- What you are asked to do -
Copy out exactly the stretch below, from the line with "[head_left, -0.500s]" through the line with "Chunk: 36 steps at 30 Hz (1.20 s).", both included; the pictures stay out.

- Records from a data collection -
* * *
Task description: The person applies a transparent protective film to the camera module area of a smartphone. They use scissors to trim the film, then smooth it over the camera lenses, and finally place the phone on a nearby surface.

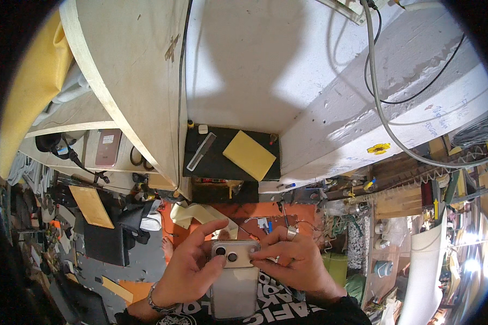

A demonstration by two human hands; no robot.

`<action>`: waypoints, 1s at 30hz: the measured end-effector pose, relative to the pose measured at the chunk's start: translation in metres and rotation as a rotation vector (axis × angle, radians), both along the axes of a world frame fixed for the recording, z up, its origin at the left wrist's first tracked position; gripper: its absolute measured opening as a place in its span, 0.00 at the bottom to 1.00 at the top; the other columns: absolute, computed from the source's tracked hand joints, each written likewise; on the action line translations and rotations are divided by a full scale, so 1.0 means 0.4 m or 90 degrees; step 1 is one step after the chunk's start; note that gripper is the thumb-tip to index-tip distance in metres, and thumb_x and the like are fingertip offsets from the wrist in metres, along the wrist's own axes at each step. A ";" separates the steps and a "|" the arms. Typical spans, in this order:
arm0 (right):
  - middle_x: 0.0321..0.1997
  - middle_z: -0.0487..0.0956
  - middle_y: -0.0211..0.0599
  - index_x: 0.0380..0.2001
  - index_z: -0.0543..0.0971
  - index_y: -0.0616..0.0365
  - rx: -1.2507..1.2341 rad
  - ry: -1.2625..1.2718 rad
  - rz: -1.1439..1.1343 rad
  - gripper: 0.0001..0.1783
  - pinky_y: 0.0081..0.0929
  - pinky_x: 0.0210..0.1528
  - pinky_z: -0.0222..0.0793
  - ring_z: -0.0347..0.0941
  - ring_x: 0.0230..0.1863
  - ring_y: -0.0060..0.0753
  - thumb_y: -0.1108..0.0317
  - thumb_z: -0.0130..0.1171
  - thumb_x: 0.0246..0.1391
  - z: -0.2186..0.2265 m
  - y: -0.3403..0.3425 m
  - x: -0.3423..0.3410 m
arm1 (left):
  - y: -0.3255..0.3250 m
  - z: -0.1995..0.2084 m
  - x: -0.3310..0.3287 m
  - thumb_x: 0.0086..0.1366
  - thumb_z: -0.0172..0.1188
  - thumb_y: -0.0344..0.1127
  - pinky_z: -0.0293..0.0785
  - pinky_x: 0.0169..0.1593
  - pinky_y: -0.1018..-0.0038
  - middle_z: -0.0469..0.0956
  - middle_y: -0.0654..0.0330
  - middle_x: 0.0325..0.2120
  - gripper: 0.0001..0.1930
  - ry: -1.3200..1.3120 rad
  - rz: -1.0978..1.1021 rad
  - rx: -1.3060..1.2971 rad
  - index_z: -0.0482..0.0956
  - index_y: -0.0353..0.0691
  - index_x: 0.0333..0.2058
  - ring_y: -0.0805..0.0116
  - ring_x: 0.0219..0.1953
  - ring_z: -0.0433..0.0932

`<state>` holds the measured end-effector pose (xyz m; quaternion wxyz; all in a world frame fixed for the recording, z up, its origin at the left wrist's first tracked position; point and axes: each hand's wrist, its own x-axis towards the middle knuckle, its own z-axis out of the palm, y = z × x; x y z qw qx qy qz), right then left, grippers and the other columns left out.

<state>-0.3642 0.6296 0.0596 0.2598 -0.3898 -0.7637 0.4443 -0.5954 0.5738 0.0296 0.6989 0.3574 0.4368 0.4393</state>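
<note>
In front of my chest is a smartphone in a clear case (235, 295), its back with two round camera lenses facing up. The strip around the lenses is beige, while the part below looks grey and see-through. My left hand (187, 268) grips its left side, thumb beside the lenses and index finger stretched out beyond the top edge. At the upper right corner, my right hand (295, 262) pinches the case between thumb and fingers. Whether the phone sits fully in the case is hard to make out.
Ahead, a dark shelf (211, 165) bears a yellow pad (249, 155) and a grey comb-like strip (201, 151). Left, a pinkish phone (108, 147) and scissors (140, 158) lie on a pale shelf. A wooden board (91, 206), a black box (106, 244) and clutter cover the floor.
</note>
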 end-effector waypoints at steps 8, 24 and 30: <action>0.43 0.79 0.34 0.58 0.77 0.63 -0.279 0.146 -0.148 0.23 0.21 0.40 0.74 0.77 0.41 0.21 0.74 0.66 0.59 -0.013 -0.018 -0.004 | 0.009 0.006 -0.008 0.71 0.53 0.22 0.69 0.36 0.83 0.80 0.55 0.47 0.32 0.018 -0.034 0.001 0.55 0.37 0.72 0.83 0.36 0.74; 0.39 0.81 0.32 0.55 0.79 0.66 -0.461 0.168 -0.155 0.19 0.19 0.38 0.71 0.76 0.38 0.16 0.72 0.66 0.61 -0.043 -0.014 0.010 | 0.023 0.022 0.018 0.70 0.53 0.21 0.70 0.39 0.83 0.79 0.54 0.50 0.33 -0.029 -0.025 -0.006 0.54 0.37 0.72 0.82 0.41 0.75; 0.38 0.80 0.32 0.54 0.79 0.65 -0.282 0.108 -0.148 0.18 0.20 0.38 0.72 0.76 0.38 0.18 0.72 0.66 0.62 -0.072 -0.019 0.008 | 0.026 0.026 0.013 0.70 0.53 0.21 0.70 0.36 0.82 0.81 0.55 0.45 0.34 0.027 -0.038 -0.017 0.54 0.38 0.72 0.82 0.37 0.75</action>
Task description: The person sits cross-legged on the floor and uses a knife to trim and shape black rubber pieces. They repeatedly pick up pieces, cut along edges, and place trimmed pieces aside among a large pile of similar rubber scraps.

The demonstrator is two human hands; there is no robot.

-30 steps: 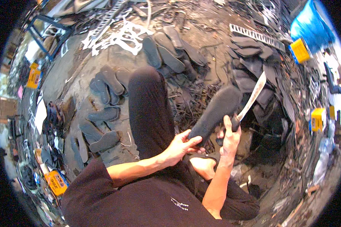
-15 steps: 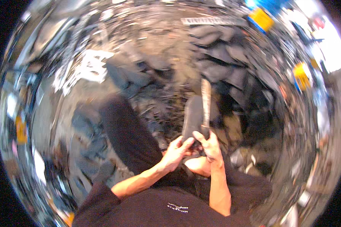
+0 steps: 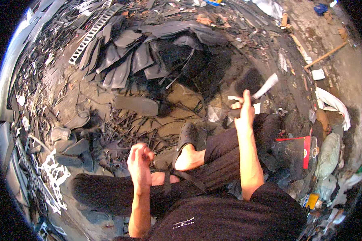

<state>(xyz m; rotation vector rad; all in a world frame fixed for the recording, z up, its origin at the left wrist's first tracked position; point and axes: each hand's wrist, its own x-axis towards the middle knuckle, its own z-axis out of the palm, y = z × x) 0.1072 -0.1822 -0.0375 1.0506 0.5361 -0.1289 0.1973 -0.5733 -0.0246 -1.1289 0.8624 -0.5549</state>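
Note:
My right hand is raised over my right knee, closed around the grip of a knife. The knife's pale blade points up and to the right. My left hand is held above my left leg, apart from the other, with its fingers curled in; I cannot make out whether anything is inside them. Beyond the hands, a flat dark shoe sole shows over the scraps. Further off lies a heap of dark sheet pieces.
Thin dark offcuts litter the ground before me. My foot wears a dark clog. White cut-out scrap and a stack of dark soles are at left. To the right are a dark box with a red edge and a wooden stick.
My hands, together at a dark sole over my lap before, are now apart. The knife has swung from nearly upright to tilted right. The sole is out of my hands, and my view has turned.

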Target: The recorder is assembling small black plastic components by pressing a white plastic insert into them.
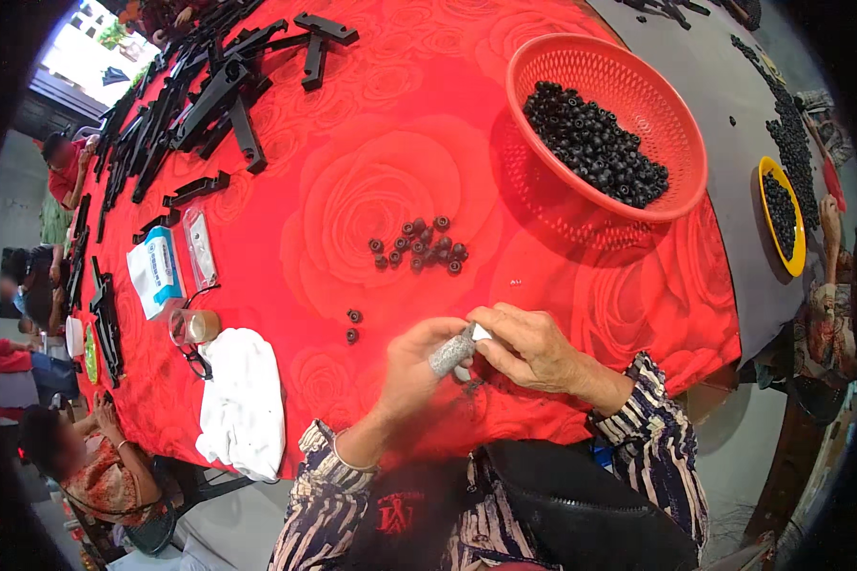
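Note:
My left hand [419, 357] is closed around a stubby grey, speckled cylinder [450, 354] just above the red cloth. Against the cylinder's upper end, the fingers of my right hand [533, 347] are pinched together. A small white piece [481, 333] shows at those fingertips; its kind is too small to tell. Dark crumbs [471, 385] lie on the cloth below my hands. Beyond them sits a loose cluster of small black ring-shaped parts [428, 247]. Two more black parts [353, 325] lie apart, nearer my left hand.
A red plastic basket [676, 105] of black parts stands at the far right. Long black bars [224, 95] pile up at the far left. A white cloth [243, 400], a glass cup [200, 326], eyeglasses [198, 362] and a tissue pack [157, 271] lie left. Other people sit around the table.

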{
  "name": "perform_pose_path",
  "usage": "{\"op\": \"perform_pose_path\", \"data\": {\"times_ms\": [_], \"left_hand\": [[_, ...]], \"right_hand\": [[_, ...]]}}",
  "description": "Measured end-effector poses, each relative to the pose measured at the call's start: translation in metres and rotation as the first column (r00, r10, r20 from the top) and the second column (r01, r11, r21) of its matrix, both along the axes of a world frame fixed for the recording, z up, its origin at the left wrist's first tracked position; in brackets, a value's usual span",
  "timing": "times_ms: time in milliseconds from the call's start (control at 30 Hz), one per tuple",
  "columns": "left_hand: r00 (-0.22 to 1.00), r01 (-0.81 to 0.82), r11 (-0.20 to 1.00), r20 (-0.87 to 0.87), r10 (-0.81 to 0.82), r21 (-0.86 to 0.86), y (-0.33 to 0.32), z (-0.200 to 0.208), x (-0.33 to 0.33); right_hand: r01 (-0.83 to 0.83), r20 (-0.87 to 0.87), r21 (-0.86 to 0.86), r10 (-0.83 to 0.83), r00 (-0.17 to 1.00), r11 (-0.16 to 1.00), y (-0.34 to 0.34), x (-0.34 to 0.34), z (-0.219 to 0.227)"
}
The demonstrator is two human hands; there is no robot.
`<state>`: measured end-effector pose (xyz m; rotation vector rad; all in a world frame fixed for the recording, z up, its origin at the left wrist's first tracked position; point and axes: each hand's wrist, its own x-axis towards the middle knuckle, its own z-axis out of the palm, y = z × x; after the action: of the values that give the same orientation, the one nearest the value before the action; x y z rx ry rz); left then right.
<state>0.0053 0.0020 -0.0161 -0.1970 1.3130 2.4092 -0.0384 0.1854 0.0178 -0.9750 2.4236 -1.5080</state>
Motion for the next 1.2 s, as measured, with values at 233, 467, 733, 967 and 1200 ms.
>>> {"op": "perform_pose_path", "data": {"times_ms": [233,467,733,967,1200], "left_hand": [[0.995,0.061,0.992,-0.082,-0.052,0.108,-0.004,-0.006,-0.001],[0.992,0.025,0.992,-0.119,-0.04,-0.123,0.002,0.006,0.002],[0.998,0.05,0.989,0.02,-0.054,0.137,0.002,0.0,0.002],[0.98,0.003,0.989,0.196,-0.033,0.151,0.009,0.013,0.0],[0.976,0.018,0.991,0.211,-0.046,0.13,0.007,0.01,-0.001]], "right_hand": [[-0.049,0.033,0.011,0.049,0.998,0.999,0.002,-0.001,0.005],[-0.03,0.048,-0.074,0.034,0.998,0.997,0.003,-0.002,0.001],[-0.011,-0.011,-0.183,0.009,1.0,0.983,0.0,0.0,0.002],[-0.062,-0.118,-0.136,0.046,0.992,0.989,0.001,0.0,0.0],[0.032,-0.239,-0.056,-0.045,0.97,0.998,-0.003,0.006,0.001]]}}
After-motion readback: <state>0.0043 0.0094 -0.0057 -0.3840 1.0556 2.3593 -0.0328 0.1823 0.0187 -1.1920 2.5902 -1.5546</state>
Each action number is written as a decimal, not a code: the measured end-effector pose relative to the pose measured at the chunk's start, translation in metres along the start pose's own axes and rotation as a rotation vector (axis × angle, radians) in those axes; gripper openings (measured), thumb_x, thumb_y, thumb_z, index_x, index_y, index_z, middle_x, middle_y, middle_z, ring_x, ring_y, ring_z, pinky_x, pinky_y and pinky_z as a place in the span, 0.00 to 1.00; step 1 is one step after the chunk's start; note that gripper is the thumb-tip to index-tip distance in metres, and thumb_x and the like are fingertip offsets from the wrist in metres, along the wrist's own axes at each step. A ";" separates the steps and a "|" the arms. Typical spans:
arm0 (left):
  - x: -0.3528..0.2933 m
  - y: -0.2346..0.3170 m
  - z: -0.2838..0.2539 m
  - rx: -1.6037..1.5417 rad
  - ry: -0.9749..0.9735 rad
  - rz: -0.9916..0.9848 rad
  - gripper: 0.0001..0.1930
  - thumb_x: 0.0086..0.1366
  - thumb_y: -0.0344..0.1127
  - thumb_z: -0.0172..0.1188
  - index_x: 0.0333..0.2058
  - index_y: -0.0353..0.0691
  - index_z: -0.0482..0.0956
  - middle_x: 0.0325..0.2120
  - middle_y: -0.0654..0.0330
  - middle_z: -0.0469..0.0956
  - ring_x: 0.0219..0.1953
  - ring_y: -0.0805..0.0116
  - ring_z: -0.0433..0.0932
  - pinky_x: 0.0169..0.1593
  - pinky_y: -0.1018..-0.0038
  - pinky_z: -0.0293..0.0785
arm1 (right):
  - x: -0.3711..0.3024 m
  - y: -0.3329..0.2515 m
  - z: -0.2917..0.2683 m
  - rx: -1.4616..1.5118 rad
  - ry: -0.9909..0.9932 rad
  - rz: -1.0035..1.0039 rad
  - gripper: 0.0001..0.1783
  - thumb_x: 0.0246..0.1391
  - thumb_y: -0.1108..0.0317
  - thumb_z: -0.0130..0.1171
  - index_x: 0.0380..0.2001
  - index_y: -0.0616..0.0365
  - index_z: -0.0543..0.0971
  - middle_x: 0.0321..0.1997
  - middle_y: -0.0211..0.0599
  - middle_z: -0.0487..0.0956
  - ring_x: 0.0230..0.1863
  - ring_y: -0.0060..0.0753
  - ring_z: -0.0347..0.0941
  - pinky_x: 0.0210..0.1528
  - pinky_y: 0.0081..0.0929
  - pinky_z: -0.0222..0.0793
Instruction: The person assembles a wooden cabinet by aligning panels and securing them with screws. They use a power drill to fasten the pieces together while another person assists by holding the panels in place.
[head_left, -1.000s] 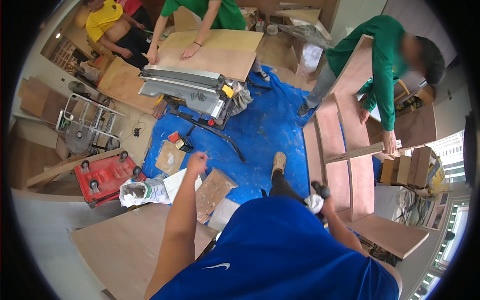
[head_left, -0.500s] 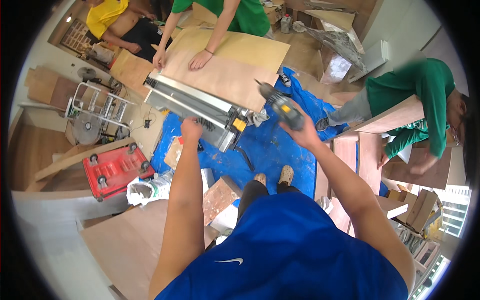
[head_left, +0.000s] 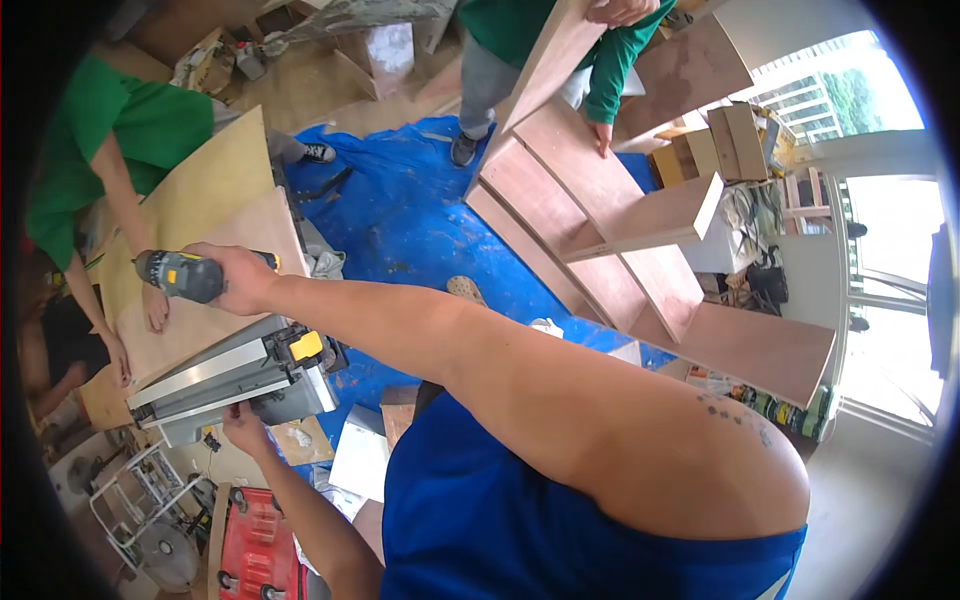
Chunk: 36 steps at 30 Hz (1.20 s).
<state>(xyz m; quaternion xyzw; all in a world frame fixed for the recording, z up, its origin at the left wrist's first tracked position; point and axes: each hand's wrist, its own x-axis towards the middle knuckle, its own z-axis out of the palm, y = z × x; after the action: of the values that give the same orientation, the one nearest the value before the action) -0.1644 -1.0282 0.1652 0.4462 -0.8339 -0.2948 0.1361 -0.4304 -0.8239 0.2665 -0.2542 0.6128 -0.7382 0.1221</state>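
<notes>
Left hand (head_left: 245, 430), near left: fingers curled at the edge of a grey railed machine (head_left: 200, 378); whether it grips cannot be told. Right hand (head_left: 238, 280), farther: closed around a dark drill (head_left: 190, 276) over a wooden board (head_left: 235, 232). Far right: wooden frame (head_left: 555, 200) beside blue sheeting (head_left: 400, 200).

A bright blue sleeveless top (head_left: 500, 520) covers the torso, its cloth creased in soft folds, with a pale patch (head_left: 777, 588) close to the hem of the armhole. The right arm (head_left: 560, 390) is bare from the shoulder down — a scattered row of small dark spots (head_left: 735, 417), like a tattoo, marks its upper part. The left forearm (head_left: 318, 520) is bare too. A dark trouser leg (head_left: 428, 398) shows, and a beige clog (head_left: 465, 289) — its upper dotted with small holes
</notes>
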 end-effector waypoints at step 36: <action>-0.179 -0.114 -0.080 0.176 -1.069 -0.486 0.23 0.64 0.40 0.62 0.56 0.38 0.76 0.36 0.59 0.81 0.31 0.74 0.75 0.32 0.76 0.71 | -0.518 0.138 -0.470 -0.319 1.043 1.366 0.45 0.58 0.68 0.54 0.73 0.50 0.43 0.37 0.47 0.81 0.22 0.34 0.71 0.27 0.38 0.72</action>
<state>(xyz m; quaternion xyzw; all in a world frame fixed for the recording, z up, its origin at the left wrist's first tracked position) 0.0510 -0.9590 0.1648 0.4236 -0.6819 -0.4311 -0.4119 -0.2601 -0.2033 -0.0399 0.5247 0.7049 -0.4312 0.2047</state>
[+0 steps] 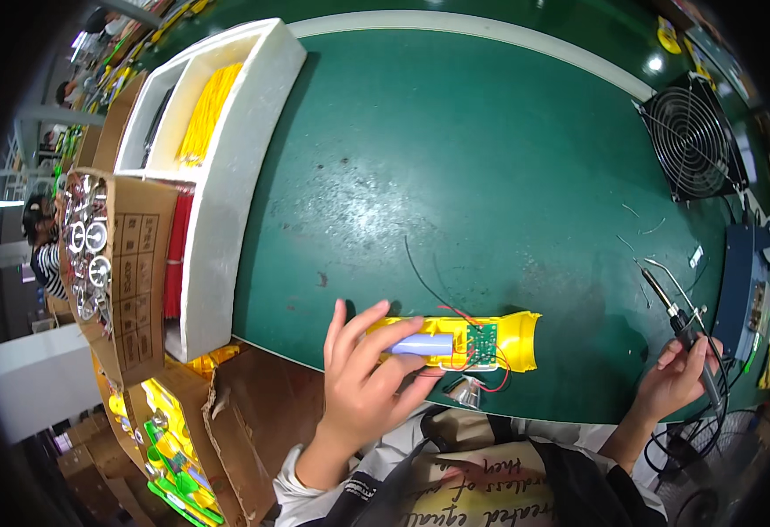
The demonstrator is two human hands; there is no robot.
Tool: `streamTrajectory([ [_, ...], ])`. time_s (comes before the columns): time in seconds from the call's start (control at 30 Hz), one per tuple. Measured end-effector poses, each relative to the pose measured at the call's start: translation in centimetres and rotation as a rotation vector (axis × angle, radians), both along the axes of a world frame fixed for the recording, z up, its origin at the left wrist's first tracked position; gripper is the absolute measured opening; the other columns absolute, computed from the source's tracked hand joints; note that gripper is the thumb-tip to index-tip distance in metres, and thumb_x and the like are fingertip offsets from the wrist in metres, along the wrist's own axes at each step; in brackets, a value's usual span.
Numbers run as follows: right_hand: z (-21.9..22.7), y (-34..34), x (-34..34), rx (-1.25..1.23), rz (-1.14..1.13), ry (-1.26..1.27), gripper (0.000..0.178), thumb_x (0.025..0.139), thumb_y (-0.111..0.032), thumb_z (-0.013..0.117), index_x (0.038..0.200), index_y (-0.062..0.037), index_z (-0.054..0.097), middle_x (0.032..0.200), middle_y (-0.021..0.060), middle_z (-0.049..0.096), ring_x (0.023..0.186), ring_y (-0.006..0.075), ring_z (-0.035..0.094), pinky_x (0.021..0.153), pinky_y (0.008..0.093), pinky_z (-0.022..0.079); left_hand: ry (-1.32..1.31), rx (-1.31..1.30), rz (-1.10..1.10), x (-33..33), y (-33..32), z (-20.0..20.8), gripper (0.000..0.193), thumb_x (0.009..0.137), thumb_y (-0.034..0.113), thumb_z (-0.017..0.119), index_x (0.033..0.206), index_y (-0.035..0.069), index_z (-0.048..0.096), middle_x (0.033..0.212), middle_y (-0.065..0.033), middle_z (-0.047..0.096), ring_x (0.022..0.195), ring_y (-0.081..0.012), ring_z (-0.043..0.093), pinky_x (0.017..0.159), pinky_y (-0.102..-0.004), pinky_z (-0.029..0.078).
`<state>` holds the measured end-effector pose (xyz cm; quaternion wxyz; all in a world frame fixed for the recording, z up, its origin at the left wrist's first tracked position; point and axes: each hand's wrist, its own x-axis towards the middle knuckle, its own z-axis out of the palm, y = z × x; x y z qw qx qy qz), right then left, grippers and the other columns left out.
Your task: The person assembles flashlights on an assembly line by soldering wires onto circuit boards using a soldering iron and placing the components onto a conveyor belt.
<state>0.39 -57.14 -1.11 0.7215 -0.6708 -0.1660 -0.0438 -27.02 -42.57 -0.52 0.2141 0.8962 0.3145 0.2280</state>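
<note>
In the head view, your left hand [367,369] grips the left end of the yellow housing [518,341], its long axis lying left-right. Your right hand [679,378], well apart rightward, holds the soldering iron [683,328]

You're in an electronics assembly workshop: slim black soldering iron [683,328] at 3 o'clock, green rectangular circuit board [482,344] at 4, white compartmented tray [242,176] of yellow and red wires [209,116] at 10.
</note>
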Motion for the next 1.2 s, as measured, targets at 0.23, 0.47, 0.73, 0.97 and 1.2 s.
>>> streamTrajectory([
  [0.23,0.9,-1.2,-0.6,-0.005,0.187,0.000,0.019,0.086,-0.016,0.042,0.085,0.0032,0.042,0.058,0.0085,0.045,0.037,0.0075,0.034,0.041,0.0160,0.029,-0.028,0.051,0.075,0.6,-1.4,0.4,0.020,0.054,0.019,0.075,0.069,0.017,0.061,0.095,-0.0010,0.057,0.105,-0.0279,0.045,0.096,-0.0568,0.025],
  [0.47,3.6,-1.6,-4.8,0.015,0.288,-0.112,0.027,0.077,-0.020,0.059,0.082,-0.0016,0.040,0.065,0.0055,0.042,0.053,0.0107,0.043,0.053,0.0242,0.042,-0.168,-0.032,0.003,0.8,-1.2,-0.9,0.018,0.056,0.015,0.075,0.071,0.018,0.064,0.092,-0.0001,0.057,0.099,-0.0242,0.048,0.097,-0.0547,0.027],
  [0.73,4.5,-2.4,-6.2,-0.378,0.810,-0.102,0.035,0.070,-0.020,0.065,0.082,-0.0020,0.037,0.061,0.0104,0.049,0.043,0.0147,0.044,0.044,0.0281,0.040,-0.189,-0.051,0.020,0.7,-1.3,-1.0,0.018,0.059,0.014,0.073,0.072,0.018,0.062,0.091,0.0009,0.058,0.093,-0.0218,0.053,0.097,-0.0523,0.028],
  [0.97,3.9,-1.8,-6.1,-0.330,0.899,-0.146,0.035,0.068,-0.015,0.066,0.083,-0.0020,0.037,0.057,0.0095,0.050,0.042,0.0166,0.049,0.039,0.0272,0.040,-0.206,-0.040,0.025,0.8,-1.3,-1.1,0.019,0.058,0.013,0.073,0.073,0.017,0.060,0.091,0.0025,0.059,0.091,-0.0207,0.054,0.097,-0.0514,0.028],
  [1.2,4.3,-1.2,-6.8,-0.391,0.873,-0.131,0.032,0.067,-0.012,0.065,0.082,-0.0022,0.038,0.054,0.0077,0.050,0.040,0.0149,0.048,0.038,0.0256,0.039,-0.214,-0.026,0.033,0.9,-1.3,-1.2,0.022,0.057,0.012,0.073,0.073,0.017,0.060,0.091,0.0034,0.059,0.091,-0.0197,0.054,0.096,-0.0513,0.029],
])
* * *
- Task solution -
[head_left, -0.500s] 
[head_left, +0.000s] 
Chunk: 36 steps at 30 Hz (1.20 s).

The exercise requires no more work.